● What to do: Out of the material that follows, write out exactly the lines from the line with "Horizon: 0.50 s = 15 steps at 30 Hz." to the line with "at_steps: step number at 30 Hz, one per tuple", both ends included, and no others.

● Collected data:
—————
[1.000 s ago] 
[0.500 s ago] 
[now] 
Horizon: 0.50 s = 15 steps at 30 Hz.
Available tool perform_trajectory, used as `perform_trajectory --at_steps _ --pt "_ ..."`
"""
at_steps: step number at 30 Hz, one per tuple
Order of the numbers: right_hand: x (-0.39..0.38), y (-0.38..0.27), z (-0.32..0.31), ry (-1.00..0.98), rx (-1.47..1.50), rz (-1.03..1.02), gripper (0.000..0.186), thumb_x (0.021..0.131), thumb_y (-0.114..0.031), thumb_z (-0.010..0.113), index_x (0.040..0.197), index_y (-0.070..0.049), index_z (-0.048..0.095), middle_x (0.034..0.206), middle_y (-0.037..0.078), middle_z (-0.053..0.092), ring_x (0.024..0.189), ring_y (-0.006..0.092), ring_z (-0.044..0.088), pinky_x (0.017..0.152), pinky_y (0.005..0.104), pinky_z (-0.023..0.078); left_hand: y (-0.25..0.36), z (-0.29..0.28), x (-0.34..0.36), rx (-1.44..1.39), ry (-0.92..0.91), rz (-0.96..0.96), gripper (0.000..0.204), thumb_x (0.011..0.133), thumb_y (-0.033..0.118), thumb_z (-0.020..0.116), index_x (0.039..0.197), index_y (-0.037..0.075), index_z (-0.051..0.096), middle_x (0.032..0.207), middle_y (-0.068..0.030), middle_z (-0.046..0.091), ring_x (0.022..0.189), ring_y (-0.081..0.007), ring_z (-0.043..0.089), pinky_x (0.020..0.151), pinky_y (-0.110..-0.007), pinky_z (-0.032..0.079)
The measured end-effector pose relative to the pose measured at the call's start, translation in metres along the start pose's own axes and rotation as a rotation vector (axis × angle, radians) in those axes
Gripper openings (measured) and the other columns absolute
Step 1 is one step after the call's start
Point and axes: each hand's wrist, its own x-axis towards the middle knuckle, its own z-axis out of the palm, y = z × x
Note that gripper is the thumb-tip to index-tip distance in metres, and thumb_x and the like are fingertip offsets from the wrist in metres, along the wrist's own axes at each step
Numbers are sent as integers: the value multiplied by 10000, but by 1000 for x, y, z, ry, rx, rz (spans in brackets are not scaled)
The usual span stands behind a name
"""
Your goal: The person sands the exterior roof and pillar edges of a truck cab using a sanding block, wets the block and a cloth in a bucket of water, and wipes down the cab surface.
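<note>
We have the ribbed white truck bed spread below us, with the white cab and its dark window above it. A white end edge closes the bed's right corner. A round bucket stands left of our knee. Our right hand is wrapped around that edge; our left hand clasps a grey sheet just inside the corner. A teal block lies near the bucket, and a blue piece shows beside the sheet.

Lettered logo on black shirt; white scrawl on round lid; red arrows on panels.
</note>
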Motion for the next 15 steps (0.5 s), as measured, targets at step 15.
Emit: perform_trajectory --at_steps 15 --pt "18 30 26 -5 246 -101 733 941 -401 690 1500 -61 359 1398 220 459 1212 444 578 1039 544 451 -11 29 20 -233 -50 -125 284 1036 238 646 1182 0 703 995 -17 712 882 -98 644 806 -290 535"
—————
● Output:
Horizon: 0.50 s = 15 steps at 30 Hz.
Available tool perform_trajectory, used as `perform_trajectory --at_steps _ --pt "_ ..."`
"""
at_steps: step number at 30 Hz, one per tuple

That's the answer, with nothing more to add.